Try in the command line that you can do the following (fix Docker/Colima first, or it will not work):

docker pull ubuntu:latest
docker run -it --rm ubuntu:latest

For Docker/Colima, you need to have enough memory. In macOS Colima, the default is 2GB. This is fine for small runs, but not for things like XiangShan runs. Check that you have at least 32GB of memory.

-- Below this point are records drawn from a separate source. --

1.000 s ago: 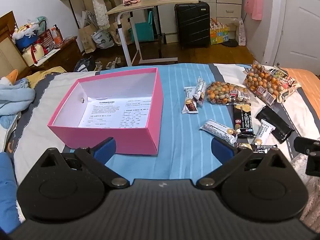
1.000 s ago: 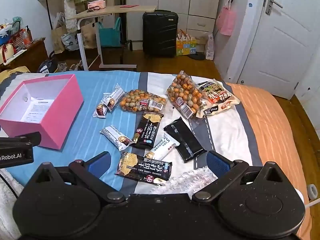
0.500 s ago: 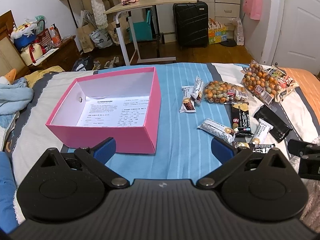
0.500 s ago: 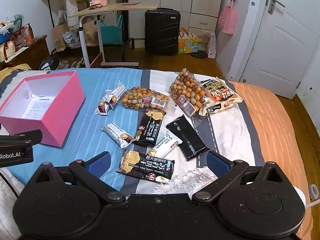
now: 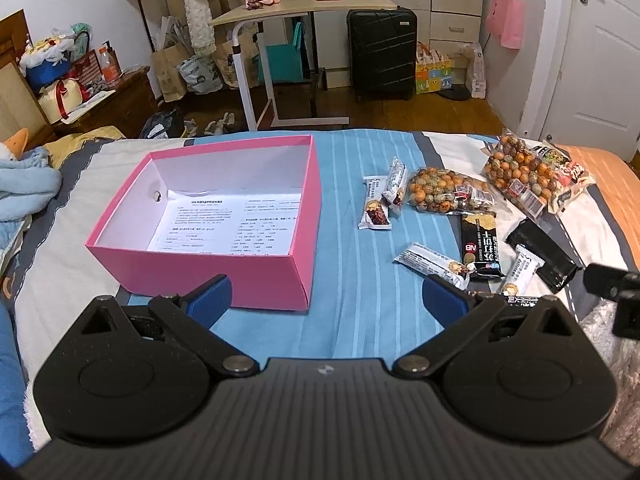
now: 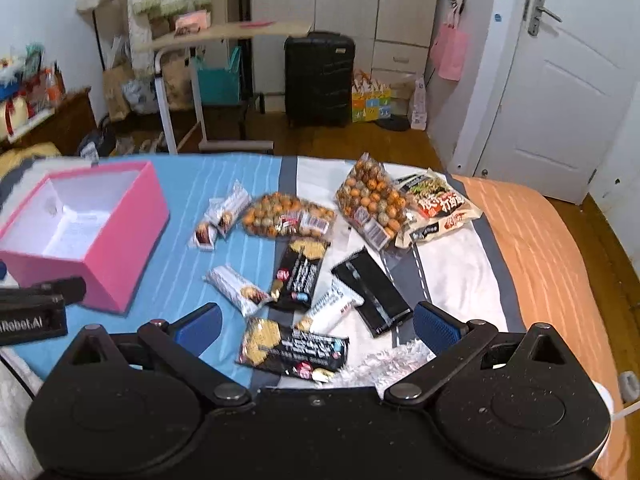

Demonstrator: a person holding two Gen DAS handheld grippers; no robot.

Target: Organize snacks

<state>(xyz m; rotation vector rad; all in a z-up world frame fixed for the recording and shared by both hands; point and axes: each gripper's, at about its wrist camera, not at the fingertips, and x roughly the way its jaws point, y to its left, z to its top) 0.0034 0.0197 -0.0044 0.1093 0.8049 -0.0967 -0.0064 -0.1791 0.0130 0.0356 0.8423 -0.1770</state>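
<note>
I see both tongs spread wide and holding nothing. Left gripper [image 5: 326,300] hovers over the blue striped bedspread [image 5: 352,240], its left pad [image 5: 210,296] in front of the pink box [image 5: 224,268] near wall; the box sits ahead-left, open, with only a printed sheet [image 5: 232,220] inside.

Snacks are all on the bed, right of the box and outside it. Right gripper [image 6: 318,326] hangs just above the near end of the pile: the black-and-gold bar [image 6: 292,350] lies between its pads, closest in. Just beyond are a white bar [image 6: 332,308], a plain black pack [image 6: 372,290], another black bar [image 6: 300,274] and a white bar [image 6: 236,290] off to the left. Further out are two small bars [image 6: 218,220], two bags of speckled balls [image 6: 290,220] [image 6: 370,200] and a printed bag [image 6: 438,208]. The right view is blurred, so I think nothing is touching the pads, but I can't be sure.
</note>
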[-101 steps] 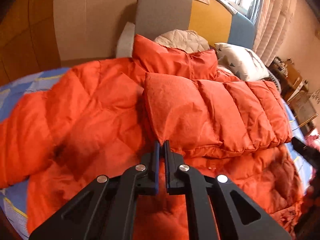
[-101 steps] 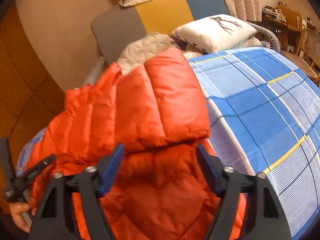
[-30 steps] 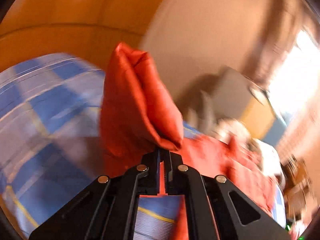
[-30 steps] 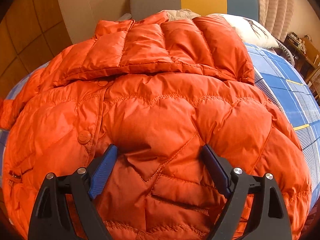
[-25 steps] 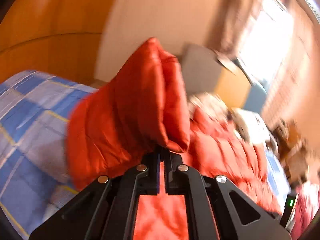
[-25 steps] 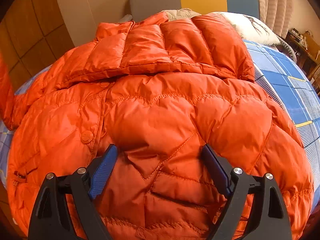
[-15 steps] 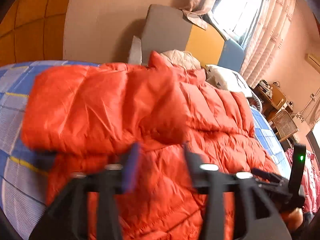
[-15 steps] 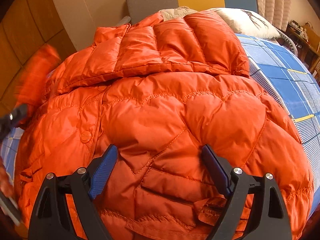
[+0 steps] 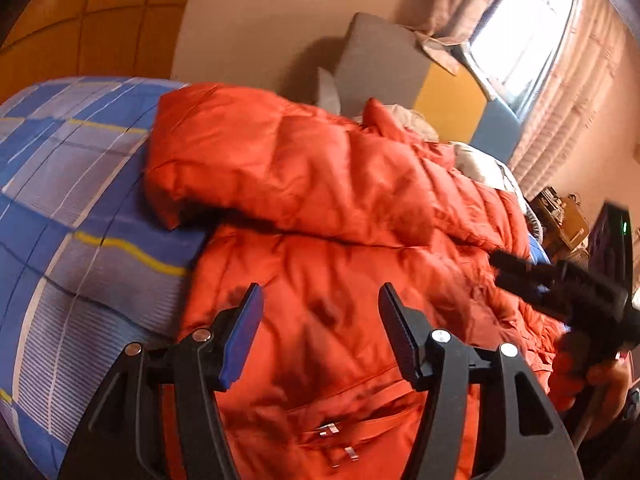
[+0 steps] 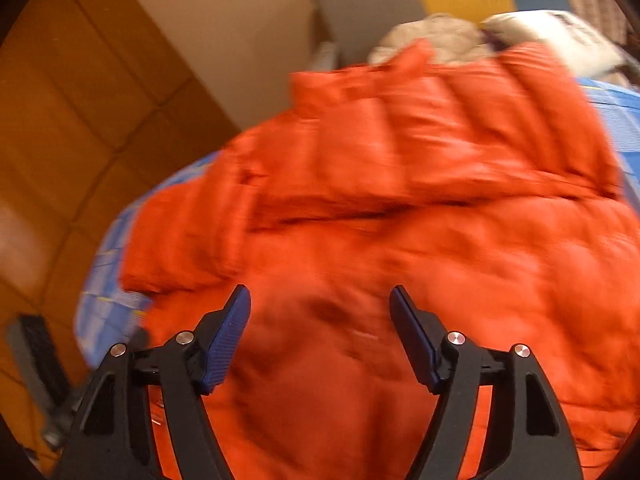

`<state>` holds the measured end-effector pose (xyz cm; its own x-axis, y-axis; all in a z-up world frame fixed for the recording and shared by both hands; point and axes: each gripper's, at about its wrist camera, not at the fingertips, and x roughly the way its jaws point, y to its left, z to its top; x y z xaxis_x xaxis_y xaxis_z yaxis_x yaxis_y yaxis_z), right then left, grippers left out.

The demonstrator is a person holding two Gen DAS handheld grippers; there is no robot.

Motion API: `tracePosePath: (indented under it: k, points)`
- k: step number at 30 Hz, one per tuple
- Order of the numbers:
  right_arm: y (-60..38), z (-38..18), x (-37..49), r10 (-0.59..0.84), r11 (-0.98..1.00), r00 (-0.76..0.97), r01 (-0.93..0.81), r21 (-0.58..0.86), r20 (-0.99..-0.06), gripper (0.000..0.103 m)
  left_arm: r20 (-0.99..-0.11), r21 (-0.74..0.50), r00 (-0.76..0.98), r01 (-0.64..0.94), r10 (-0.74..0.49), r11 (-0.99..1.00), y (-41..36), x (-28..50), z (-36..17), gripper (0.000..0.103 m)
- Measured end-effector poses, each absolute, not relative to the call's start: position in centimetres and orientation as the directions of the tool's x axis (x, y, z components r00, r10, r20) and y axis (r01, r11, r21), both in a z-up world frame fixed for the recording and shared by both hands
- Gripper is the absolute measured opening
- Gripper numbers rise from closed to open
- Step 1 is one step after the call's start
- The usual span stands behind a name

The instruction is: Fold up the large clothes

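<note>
The left gripper (image 9: 320, 332) hangs with its fingers spread wide and nothing between them. Below and just beyond those fingers lies the orange puffer jacket (image 9: 340, 240), a thick quilted garment with stitched, puffed panels and a glossy shell. Nearest the camera, a flat strip of the jacket carries a small metal zipper pull (image 9: 328, 430). The jacket's body fills the gap between the fingertips, but no pad touches it. Farther out, one sleeve (image 9: 248, 160) lies folded across the upper chest, its cuff end resting on the blue plaid bedsheet (image 9: 80, 208) to the left. The jacket lies spread on that sheet, across the bed.

The right gripper (image 10: 320, 336) is also wide apart and empty, above the jacket's lower front; this view is motion-blurred, so fine stitching cannot be made out. In the left wrist view, the right gripper shows at the right edge, over the jacket's far side.

Beyond the jacket's collar sit a beige quilted bundle (image 10: 432, 40) and a white pillow (image 10: 560, 36). Behind them stands a headboard (image 9: 400, 68) in grey, yellow and blue panels, with a curtained window (image 9: 524, 36) to its right.
</note>
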<state>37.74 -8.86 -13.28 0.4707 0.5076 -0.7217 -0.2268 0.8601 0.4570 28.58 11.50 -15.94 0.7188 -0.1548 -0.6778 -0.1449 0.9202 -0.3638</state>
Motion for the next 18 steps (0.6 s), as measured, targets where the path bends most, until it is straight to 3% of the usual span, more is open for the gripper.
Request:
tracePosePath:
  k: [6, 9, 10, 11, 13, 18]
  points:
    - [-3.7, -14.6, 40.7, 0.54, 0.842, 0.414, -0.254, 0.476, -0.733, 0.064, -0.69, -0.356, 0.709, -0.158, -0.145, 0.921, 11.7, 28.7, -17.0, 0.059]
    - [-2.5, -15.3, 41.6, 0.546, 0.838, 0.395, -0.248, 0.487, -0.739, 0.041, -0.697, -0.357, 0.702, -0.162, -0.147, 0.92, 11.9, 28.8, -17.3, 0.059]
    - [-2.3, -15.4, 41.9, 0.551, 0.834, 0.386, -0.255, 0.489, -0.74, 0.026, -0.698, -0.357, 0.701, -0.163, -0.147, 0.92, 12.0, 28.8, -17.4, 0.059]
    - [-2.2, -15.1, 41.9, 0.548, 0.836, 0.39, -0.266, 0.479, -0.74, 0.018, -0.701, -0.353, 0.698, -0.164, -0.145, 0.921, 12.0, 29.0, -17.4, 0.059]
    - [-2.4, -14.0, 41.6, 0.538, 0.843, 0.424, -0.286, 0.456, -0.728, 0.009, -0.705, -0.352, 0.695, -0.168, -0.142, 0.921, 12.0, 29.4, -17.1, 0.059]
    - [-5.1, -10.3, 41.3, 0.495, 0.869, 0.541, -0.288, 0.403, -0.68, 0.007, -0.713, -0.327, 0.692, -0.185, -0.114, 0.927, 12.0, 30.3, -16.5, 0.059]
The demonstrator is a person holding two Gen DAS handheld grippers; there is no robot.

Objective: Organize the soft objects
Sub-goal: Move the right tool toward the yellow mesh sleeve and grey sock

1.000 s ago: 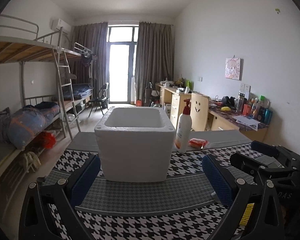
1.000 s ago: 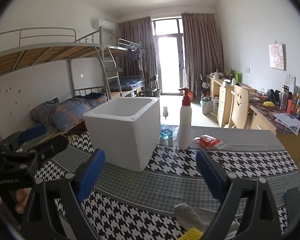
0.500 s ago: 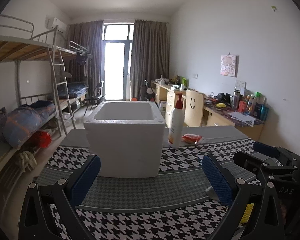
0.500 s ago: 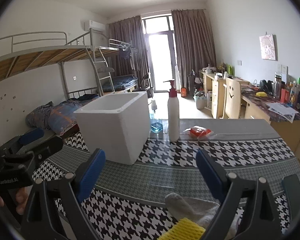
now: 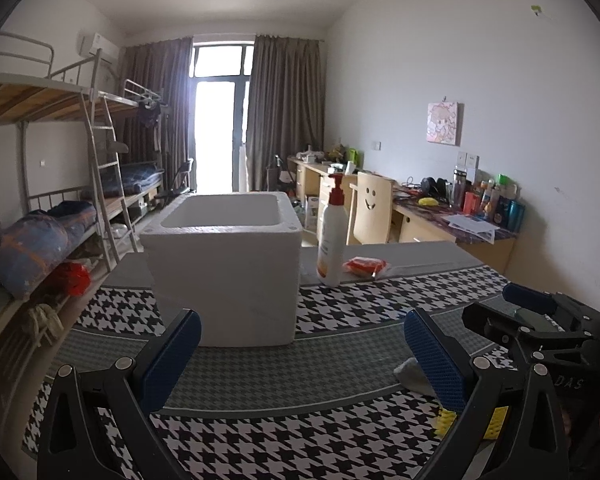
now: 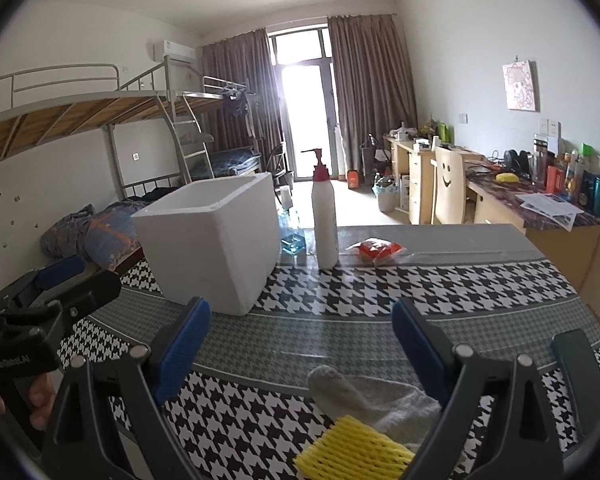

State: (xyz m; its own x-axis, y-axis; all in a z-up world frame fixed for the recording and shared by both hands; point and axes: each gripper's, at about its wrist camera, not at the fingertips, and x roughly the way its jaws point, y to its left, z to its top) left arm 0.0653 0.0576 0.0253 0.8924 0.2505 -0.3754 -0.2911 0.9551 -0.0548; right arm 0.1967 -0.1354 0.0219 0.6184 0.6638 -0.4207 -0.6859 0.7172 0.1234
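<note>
A white foam box (image 5: pixel 224 264) (image 6: pixel 212 240) stands open-topped on the houndstooth table. A grey-white sock (image 6: pixel 364 396) and a yellow foam net (image 6: pixel 356 454) lie at the near edge, just under my right gripper (image 6: pixel 300 344), which is open and empty. In the left wrist view the sock (image 5: pixel 410 372) and net (image 5: pixel 448 426) peek out behind the right finger. My left gripper (image 5: pixel 300 352) is open and empty, a short way in front of the box.
A white pump bottle (image 5: pixel 332 236) (image 6: pixel 325 220) and a red packet in clear wrap (image 5: pixel 366 266) (image 6: pixel 380 250) sit behind the box on the right. Bunk beds (image 5: pixel 40 200) line the left wall, desks (image 5: pixel 440 220) the right.
Both grippers have drawn back and tilted down a little, so the sock and yellow net show more at the near edge. Jaws stay open.
</note>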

 docker run --rm busybox cat /proc/meminfo | grep MemTotal

Sometimes you need to clean up leftover Docker containers, run ./scripts/cleanup.sh

Docker Container Management

HAgent uses a modernized container management system that automatically handles Docker setup and execution. Key features include:

Automatic Container Setup:

  • Containers are automatically created and configured when HAGENT_DOCKER is set
  • Host directories are mounted to standard container paths (/code/workspace/repo, /code/workspace/build)
  • Environment variables are automatically set inside containers

Path Translation:

  • Host paths are transparently translated to container paths
  • File tracking works consistently across local and Docker modes
  • No manual path configuration required

Container Lifecycle:

  • Containers are automatically cleaned up after execution
  • Resource management is handled transparently
  • No manual Docker commands needed

Example Docker Usage:

# Set Docker mode by setting HAGENT_DOCKER
export HAGENT_DOCKER=mascucsc/hagent-simplechisel:2026.02

# Optionally mount your project directory
export HAGENT_REPO_DIR=/path/to/your/project

# Run any HAgent step - Docker is handled automatically
uv run python hagent/step/trivial/trivial.py input.yaml -o output.yaml

Manual Docker Debugging with scripts/docker_args.sh

For debugging and experimentation, you can manually start a container using the same arguments that Runner.py would use. The scripts/docker_args.sh script reads the HAGENT_* environment variables and prints a docker run command with the correct mounts:

export HAGENT_DOCKER=mascucsc/hagent-simplechisel:2026.02
export HAGENT_REPO_DIR=/path/to/your/git/repository
export HAGENT_BUILD_DIR=/path/to/your/build/directory
export HAGENT_CACHE_DIR=/path/to/your/cache/directory

# Preview the docker command that matches Runner.py
./scripts/docker_args.sh

# Open an interactive shell in the container with the same mounts
$(./scripts/docker_args.sh) /bin/bash

This is useful to quickly inspect the container environment, verify mounts, or reproduce issues interactively while using the exact same Docker layout as normal HAgent runs.

The container management system eliminates the need for manual Docker commands while providing the benefits of isolated, reproducible execution environments.